*Required action*:
Reply only with how many lines below contain "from".
Data block section start
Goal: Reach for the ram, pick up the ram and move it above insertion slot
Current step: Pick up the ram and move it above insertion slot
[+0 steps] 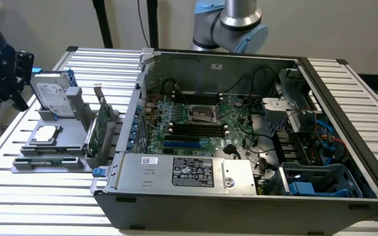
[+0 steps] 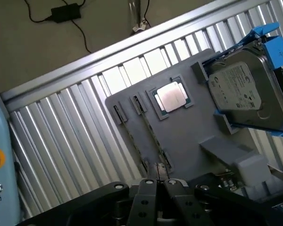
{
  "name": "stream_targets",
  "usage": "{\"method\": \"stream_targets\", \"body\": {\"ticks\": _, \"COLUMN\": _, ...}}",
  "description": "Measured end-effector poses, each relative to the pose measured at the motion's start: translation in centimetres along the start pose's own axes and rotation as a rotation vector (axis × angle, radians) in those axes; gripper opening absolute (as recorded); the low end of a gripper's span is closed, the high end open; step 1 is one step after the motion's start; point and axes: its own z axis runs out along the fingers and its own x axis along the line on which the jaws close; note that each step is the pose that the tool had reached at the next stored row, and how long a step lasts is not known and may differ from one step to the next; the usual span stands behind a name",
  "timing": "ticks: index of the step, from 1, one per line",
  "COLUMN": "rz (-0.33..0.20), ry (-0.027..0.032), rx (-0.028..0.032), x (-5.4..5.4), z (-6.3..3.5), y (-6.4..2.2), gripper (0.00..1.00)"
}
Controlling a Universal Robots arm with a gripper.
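- The gripper has its fingers pressed together on nothing, and its body is cut off at the frame edge.
- The ram shows only as a thin dark edge standing in a slot of the grey holder, just beyond the fingertips; chips indiscernible.

hand near hdd | PC case open, ctr | card upright

Robotics lab, opened computer case, slatted aluminium bench, robot arm
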Motion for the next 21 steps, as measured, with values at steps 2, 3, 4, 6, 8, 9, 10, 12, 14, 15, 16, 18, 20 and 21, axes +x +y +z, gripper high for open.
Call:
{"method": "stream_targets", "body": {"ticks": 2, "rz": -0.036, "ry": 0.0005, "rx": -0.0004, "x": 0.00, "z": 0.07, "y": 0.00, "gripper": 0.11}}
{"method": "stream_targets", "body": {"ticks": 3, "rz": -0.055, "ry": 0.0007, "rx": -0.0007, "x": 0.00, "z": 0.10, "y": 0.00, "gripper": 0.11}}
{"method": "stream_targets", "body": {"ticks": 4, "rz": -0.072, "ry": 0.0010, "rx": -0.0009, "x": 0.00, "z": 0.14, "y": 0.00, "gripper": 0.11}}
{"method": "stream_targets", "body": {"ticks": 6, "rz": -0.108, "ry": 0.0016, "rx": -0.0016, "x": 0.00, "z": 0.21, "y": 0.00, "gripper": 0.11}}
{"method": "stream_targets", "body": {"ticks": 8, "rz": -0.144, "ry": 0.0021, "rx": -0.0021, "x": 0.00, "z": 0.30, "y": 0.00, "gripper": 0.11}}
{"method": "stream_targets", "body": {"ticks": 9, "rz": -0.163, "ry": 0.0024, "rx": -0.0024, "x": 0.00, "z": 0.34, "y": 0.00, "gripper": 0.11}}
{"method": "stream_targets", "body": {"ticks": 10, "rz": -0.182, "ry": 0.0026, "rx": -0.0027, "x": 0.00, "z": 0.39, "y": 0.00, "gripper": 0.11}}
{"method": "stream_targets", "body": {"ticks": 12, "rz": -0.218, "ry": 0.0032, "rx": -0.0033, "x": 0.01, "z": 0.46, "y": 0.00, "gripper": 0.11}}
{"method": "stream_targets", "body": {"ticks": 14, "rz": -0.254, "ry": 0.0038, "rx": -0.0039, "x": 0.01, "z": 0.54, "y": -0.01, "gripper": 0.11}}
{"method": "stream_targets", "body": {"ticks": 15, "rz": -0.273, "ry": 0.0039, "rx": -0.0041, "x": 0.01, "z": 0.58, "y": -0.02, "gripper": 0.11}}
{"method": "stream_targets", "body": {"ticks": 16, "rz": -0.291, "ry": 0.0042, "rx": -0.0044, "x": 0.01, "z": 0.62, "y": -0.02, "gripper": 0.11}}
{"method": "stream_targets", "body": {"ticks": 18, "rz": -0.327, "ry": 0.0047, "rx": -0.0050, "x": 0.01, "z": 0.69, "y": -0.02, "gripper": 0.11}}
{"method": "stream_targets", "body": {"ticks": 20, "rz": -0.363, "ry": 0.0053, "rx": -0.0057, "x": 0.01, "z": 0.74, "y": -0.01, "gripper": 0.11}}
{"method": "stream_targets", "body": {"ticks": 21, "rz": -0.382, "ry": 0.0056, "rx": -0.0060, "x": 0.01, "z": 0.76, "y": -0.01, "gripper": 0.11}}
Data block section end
*Solution to this task*:
2